Up to and including the line containing "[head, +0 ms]", retype each line of the listing below exactly, beginning with the first.

◆ ◆ ◆ ◆ ◆ ◆ ◆

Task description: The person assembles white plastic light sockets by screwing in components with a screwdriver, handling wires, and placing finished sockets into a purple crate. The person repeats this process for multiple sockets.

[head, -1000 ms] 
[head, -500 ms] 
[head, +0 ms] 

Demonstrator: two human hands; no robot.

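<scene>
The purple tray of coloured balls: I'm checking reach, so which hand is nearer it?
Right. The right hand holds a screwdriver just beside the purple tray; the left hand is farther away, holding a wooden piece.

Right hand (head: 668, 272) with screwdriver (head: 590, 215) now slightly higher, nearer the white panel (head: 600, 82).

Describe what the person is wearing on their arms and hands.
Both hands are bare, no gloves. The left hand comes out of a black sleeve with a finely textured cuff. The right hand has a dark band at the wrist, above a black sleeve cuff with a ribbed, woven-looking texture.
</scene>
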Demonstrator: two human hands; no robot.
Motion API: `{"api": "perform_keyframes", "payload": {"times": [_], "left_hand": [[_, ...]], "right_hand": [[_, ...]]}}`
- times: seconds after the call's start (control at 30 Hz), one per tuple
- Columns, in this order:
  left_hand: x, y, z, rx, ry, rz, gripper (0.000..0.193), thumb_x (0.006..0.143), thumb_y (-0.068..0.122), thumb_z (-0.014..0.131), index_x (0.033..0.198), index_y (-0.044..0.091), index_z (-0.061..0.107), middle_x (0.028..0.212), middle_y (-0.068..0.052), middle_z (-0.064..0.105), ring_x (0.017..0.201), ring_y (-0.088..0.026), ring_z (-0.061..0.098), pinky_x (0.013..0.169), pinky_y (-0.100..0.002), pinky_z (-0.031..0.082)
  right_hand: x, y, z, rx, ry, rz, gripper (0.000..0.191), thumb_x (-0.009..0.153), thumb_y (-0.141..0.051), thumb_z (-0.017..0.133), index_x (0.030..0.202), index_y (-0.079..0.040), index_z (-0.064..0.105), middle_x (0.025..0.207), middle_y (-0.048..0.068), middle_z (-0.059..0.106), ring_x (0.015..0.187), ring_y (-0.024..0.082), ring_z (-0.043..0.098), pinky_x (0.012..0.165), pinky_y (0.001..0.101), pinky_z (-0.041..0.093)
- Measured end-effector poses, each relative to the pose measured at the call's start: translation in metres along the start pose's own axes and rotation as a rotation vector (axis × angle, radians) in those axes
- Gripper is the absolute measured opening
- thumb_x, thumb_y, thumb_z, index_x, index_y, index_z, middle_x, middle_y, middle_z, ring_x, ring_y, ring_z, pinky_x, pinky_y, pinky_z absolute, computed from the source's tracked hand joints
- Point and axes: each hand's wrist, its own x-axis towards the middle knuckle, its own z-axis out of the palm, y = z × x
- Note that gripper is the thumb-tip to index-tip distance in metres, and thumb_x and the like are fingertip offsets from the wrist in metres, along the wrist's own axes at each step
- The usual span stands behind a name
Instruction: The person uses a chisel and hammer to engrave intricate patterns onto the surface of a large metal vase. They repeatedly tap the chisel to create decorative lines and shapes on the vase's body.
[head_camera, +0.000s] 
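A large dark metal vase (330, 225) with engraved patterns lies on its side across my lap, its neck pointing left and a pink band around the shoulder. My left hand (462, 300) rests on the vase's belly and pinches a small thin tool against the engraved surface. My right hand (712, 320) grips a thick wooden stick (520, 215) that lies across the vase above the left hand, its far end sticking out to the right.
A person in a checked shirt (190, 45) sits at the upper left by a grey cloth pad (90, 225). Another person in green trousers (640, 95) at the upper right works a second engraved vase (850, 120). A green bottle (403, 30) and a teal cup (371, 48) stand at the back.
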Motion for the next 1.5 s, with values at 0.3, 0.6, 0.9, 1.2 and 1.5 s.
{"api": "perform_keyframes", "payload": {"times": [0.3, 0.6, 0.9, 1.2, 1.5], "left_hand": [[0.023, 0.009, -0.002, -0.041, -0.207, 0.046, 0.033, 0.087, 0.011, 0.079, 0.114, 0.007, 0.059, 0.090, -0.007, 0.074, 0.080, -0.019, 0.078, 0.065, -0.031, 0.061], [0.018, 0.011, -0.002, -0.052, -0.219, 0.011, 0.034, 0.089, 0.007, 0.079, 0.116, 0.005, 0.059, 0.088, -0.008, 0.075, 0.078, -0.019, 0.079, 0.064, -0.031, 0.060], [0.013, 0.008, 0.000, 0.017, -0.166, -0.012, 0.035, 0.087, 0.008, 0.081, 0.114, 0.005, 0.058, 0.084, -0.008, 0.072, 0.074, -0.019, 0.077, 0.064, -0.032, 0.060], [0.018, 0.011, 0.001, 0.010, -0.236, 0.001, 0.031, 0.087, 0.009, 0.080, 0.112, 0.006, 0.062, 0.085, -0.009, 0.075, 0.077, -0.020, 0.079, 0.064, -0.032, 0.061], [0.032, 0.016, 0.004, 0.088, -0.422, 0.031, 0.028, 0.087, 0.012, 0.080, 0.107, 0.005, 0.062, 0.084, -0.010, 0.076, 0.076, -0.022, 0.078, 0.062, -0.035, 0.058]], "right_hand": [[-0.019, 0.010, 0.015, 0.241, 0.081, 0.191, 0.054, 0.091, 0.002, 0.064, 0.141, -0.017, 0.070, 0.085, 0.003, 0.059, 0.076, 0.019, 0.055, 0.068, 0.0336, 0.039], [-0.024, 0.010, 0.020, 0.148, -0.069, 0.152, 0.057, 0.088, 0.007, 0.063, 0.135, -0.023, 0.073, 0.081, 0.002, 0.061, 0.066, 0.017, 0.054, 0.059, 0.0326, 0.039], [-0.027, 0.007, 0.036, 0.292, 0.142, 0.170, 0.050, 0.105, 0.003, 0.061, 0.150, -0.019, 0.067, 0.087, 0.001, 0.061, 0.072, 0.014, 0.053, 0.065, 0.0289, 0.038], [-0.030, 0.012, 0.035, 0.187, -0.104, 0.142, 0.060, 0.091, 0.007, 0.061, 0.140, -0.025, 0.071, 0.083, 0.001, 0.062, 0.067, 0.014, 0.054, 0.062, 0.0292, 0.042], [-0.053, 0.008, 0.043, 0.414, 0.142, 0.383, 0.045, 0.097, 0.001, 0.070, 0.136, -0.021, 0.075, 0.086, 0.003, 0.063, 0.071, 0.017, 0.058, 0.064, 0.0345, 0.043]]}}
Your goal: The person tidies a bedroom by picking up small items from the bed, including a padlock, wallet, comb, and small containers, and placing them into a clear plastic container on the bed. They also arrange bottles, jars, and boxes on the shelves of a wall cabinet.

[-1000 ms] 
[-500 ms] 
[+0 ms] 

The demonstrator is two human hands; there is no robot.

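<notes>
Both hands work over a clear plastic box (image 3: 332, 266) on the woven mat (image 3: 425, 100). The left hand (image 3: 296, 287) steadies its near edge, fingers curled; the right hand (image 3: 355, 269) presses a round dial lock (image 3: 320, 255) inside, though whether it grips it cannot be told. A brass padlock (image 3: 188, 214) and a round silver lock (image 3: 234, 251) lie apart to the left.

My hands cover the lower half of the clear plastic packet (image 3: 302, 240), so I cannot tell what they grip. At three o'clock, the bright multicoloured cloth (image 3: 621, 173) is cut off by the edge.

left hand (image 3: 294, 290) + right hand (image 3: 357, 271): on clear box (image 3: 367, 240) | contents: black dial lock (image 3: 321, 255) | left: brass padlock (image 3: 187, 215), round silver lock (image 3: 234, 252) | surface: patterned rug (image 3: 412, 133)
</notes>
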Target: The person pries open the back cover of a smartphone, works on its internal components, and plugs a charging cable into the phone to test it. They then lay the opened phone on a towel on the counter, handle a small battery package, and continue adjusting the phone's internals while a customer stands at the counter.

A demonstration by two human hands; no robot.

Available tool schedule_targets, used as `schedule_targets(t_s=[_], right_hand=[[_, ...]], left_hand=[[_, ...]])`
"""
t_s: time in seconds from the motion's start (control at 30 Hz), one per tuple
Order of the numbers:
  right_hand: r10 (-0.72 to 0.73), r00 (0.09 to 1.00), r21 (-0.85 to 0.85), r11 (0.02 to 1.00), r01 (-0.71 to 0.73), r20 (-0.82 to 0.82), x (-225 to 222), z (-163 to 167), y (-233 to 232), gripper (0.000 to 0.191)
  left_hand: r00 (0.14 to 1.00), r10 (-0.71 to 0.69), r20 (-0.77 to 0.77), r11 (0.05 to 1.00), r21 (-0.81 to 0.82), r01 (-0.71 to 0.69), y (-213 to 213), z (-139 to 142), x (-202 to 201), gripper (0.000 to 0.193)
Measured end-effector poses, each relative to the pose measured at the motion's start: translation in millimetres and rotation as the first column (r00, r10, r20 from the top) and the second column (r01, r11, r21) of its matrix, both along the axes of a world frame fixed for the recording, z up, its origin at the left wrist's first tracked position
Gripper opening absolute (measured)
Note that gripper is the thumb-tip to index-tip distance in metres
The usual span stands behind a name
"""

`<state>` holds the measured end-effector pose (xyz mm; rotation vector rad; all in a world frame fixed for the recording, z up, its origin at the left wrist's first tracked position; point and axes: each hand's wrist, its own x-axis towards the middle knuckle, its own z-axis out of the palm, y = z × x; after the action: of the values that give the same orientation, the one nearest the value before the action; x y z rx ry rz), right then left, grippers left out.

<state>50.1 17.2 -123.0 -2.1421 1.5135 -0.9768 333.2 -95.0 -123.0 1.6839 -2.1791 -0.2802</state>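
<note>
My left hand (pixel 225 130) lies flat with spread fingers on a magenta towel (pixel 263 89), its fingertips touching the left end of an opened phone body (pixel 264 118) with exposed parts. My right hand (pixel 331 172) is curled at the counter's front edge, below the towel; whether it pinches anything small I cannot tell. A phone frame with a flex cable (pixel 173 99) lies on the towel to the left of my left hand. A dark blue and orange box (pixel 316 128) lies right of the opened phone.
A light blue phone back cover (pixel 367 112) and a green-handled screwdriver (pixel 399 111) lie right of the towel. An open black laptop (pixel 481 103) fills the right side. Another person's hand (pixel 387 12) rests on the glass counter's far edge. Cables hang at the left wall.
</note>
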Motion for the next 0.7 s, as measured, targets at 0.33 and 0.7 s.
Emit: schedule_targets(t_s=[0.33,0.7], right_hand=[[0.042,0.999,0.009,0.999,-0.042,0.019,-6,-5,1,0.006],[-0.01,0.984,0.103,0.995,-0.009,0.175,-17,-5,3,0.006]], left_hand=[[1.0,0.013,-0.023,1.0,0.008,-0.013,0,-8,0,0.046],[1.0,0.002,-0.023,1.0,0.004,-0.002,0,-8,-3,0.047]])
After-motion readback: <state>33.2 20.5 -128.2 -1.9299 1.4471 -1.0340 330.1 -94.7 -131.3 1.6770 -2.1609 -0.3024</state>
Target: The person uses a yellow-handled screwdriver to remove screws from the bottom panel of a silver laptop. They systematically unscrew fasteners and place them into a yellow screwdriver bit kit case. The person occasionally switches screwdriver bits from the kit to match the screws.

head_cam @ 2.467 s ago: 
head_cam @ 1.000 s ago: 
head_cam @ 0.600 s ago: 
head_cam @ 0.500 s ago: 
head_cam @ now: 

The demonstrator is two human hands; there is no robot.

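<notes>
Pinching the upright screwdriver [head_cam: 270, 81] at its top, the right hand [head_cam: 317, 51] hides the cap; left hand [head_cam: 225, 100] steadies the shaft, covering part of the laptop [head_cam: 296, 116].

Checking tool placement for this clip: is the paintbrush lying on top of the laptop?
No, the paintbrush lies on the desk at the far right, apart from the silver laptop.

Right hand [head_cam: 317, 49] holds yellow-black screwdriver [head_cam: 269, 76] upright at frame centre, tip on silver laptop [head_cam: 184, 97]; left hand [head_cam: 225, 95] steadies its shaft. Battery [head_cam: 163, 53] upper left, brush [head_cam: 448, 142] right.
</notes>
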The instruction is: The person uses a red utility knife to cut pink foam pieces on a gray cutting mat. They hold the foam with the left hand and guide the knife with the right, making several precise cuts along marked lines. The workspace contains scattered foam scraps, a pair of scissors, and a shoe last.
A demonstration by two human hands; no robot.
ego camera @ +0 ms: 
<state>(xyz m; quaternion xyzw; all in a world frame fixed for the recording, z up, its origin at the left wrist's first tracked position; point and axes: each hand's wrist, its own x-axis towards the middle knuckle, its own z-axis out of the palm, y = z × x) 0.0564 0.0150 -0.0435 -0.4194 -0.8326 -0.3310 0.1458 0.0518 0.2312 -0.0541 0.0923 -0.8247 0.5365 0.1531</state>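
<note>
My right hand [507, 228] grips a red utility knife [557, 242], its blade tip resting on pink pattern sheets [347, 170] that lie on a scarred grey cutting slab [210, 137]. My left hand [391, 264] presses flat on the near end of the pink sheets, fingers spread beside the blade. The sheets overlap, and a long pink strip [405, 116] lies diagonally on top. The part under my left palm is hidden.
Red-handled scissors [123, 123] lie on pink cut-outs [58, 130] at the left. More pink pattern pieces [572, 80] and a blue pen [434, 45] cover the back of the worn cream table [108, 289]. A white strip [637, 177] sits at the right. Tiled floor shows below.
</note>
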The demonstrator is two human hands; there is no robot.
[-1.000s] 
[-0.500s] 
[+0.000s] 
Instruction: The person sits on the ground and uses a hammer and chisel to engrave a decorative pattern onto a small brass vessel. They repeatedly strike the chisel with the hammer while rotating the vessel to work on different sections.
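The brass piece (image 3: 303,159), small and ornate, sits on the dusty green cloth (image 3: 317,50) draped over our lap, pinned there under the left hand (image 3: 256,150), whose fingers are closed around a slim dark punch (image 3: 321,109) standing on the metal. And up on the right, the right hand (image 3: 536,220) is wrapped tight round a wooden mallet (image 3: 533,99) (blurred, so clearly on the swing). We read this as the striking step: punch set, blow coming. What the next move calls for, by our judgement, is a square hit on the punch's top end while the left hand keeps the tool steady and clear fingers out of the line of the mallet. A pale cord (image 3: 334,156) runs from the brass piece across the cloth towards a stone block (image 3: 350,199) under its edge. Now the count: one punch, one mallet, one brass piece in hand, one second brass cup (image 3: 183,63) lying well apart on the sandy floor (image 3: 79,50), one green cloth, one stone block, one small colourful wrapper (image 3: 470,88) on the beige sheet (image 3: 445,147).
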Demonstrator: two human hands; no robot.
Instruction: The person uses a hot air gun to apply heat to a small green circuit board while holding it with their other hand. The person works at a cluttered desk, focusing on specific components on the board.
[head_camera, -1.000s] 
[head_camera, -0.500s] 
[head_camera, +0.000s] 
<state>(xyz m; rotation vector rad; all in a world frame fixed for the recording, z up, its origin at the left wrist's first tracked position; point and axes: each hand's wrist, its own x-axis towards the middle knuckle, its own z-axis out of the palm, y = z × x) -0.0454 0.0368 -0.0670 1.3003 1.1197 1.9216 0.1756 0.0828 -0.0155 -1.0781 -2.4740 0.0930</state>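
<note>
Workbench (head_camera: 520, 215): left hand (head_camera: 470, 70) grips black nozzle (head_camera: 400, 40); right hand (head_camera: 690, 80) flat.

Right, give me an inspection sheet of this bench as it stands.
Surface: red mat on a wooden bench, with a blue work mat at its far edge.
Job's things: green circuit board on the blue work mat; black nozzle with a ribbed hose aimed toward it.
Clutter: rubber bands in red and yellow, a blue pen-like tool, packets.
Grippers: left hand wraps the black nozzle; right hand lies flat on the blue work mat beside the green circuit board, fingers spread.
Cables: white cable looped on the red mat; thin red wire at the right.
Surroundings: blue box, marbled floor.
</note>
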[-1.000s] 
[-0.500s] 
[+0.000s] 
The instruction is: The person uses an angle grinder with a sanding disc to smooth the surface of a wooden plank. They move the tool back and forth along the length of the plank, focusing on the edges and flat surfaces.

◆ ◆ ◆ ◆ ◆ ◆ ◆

> _Task response_
Task description: The person assembles white plastic light sockets by screwing in components with a screwdriver, handling wires, and placing finished sockets into a purple crate. The person repeats this process for multiple sockets.

[head, -1000 ms] 
[head, -500 ms] 
[head, +0 ms] 

The exercise has been carried out in full.